Friday, June 26, 2015
Check Kaiser Health News online for the latest headlines

Today's early morning highlights from the major news organizations -- Part II

USA Today: More Legal Challenges Ahead For Obamacare 
Plenty of challenges remain, though few are broad enough to cripple the health law even if they succeed. Republican lawmakers have sued over delays in requiring employers to provide insurance. Some Indiana schools say it's unconstitutional to force them to provide coverage. Another suit says Congress violated a little-known section of the Constitution about which chamber must introduce tax bills first. Others challenge the requirement that insurance cover contraception. (Heath, 6/25)

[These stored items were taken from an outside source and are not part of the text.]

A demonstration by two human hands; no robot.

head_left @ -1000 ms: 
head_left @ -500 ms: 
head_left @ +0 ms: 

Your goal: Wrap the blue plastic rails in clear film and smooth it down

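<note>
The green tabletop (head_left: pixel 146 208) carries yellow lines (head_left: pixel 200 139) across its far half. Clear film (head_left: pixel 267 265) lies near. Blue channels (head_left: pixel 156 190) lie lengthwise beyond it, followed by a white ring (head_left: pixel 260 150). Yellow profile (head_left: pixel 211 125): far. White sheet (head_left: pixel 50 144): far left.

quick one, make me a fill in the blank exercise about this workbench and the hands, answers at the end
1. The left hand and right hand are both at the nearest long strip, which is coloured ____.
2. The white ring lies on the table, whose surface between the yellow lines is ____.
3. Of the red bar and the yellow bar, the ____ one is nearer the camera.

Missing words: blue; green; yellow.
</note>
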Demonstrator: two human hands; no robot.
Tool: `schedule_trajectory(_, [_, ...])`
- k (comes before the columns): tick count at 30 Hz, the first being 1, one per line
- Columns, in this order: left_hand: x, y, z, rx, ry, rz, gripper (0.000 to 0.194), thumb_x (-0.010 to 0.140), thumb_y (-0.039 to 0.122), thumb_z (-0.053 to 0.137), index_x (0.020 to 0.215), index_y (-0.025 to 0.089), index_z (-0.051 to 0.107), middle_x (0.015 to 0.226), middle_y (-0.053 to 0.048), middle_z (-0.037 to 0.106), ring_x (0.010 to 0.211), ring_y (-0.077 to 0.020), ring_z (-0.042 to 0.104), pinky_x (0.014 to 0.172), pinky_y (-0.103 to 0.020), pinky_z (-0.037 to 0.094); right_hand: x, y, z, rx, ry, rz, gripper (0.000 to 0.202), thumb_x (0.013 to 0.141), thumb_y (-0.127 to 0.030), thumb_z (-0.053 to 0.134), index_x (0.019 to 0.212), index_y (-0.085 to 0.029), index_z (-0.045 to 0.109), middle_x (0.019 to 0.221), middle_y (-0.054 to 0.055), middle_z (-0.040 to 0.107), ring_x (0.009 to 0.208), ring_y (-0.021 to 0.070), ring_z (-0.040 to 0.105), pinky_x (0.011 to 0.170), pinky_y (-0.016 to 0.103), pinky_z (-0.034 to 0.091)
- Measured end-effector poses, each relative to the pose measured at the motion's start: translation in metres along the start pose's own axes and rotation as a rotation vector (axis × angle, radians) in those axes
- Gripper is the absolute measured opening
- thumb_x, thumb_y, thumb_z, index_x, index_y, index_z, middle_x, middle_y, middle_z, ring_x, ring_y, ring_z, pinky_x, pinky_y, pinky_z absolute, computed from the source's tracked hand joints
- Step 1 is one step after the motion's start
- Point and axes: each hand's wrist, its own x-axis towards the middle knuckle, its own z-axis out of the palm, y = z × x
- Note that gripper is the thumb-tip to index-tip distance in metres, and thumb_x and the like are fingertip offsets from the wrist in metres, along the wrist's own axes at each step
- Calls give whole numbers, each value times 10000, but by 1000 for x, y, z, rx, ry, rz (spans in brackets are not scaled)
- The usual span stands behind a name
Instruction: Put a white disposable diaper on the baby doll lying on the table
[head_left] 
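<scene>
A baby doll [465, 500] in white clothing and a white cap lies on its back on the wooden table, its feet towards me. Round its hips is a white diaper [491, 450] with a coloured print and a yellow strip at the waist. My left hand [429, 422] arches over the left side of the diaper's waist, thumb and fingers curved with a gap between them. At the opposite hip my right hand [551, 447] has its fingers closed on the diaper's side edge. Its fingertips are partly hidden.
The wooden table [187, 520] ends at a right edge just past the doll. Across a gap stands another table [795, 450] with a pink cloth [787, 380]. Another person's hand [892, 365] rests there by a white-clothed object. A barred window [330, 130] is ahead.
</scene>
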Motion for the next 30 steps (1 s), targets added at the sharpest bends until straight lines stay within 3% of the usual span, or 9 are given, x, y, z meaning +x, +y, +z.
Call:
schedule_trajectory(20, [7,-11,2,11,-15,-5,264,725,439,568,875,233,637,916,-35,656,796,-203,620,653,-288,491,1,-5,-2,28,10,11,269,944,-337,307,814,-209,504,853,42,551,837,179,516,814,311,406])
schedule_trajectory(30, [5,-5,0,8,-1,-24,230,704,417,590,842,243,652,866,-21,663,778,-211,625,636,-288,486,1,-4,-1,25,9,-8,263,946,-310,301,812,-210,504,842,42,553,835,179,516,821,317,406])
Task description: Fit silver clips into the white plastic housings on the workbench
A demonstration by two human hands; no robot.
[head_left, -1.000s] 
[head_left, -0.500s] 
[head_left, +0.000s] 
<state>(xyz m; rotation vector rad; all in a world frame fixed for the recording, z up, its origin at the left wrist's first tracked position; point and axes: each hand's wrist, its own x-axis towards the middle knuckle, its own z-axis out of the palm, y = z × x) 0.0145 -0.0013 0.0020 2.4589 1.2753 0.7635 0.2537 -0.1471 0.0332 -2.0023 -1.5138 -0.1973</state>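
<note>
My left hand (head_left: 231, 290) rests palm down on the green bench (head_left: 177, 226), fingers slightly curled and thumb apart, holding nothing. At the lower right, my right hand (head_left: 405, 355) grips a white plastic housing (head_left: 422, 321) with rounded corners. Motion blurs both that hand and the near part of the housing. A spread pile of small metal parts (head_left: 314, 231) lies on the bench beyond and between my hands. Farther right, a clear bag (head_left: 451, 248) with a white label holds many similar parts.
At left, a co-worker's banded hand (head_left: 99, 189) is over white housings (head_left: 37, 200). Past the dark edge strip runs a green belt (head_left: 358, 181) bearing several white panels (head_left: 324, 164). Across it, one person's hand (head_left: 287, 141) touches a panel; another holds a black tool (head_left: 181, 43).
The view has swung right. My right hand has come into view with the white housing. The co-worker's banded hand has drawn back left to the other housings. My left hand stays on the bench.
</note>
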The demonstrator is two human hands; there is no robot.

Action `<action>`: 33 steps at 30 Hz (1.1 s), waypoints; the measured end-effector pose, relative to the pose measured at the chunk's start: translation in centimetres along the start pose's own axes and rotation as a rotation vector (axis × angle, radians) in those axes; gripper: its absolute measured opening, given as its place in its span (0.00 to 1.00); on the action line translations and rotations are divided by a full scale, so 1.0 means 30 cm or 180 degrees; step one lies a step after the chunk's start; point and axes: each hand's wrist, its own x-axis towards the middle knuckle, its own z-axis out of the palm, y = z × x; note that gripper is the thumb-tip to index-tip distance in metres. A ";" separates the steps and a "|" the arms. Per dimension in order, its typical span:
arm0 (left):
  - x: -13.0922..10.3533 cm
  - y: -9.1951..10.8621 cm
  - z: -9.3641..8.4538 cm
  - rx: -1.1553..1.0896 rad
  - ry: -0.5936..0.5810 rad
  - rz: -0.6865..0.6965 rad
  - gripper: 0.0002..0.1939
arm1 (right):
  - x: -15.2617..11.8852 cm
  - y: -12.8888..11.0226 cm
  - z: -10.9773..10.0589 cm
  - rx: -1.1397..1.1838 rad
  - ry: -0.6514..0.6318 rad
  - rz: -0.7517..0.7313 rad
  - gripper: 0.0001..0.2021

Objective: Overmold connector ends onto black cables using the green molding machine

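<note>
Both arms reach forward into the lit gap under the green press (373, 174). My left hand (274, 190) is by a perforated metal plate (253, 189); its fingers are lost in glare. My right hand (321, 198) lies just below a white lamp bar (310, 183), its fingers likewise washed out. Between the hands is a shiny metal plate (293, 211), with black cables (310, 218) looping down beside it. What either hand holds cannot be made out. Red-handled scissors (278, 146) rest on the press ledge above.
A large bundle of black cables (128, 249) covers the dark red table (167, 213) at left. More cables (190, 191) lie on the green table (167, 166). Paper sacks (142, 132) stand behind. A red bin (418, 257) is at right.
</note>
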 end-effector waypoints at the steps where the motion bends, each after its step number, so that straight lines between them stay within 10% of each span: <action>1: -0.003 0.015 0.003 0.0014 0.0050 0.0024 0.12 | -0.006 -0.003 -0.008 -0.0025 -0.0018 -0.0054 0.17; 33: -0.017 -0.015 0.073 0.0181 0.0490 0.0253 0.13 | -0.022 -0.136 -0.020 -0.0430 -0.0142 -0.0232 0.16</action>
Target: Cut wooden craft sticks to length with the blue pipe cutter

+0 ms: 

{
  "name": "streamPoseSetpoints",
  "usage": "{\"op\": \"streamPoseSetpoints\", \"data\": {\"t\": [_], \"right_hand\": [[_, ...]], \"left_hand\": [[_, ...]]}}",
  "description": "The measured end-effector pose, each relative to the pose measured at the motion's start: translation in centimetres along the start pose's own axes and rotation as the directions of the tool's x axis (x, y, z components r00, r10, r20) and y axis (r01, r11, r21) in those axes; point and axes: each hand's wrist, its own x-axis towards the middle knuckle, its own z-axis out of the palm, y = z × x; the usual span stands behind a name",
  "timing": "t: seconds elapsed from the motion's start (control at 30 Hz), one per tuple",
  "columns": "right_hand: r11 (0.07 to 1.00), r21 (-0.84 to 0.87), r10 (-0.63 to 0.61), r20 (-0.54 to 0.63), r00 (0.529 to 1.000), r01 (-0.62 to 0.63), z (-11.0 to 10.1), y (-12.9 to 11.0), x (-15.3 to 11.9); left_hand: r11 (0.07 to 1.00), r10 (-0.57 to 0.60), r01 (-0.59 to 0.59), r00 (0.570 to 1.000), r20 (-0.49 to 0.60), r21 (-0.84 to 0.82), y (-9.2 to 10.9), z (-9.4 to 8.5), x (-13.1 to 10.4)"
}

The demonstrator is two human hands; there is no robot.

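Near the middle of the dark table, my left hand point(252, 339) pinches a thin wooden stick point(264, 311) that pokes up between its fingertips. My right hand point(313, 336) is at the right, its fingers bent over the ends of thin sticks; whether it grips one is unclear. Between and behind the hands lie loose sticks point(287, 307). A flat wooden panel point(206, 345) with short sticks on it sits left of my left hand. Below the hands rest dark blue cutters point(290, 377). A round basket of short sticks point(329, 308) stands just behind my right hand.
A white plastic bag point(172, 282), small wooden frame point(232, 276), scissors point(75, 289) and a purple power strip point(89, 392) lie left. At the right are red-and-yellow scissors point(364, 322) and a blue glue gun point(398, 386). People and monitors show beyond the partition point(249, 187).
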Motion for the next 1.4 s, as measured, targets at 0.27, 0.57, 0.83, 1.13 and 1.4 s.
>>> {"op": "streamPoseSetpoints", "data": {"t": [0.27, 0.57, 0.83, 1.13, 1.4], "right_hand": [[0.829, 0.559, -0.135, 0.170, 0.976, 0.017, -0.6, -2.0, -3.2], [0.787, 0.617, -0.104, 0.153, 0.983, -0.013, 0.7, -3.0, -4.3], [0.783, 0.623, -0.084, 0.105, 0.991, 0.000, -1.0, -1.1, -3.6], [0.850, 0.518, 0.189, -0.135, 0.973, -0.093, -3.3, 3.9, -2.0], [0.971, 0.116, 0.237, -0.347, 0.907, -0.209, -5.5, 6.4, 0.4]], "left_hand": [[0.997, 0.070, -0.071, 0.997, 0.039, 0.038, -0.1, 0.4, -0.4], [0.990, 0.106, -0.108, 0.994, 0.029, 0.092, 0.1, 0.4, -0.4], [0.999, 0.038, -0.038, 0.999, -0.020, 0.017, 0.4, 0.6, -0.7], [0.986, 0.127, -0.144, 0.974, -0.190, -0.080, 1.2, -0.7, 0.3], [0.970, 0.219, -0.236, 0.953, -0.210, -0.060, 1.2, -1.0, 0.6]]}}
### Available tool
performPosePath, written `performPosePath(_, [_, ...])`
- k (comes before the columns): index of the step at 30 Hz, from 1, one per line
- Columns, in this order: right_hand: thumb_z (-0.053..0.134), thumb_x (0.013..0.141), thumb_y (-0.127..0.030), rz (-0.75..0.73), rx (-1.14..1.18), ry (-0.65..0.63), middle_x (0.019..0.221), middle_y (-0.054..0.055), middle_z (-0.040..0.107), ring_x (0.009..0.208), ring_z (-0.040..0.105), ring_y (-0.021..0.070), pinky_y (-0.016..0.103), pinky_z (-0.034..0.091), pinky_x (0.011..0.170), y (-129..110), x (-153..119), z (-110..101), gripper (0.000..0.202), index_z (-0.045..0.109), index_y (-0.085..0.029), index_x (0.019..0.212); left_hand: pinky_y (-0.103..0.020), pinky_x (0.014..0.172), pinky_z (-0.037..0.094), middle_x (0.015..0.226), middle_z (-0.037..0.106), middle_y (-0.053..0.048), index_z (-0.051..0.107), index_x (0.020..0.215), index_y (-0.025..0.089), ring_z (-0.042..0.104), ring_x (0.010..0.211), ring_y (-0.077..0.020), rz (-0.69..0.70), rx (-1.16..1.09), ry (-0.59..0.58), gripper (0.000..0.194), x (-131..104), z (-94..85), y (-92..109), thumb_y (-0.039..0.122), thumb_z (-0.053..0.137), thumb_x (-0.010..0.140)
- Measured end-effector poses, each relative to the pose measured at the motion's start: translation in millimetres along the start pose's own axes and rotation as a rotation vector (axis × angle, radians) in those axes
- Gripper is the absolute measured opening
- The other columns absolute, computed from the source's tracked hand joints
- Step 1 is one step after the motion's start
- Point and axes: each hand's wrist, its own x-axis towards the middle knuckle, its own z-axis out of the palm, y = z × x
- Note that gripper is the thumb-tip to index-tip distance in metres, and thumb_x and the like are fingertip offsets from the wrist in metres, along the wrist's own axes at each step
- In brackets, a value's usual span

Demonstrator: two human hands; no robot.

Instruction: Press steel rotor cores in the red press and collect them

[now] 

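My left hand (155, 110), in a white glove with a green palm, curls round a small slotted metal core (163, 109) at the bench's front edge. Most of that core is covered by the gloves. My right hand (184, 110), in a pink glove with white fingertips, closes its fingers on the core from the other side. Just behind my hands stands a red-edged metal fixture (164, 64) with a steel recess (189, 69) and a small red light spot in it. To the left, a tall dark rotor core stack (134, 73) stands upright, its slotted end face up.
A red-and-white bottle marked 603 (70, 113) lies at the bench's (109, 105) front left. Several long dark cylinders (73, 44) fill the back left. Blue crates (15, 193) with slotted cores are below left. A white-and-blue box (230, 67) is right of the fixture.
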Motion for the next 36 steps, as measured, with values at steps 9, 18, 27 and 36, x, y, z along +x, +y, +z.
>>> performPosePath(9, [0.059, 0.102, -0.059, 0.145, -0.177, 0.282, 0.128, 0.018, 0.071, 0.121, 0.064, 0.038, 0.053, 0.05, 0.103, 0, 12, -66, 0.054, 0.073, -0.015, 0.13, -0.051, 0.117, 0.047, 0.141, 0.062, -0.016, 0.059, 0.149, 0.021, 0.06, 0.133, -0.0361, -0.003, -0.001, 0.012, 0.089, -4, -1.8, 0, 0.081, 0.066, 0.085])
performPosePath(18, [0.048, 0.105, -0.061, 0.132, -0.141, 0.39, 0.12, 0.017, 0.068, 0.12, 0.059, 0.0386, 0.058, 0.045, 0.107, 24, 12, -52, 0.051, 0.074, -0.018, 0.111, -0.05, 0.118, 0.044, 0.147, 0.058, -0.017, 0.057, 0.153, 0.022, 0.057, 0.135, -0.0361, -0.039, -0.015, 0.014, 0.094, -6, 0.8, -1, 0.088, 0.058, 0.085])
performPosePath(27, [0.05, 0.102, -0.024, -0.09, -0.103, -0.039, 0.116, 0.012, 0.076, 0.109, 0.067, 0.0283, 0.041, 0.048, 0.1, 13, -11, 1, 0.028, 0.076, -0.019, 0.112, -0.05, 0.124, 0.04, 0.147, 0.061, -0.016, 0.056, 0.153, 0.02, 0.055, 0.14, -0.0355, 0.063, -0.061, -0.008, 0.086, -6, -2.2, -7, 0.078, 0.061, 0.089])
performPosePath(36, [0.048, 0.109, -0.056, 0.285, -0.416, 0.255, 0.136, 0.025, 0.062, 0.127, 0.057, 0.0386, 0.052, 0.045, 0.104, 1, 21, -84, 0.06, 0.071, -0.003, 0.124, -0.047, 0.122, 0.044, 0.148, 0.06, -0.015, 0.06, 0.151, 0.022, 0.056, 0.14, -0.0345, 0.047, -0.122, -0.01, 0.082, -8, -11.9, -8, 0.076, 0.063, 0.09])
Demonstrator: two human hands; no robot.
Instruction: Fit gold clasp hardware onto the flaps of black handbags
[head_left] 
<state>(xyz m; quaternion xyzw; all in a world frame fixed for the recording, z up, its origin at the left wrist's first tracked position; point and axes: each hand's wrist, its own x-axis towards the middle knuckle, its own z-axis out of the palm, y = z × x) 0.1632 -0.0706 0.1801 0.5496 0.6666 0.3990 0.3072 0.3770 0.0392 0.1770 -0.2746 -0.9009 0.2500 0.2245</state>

The Wall Street Journal: Supreme Court To Health Insurers: Deal On
Let the deal music play. In affirming a central tenet of the Affordable Care Act for the second time, the U.S. Supreme Court has removed a major source of uncertainty for the insurance industry. That is good news for investors banking on consolidation. Indeed, within hours of the decision, Humana stock popped on renewed talk that Aetna had made an offer, as reported this weekend by The Wall Street Journal. (Grant, 6/25)

Los Angeles Times: Supreme Court's Obamacare Ruling Boosts Hospitals, Health Insurers
Health insurers and hospitals welcomed Thursday's Supreme Court decision upholding billions of dollars in Obamacare subsidies for U.S. consumers. Many employers also applauded the 6-3 ruling, fearing the chaos that might have ensued in the health insurance markets from a ruling striking down the subsidies. In wake of the decision, employers and other healthcare industry officials urged political leaders to tackle the unfinished business of taming the country's runaway medical spending. (Terhune, 6/25)

The New York Times: Humana Said To Pursue Sale As Supreme Court Ruling Gives Insurers A Lift
A new round of consolidation in the health insurance industry appeared closer as companies seek to grow larger, driven in part by cost-cutting and opportunities that are part of the Affordable Care Act. In the latest jockeying, Humana, the smallest of the big five insurers, is pursuing a deal to sell itself and could reach an agreement by next week, according to a person briefed on the matter, who spoke on the condition of anonymity. Among those in the running to buy it are two bigger competitors, Aetna and Cigna. (de la Merced, 6/25)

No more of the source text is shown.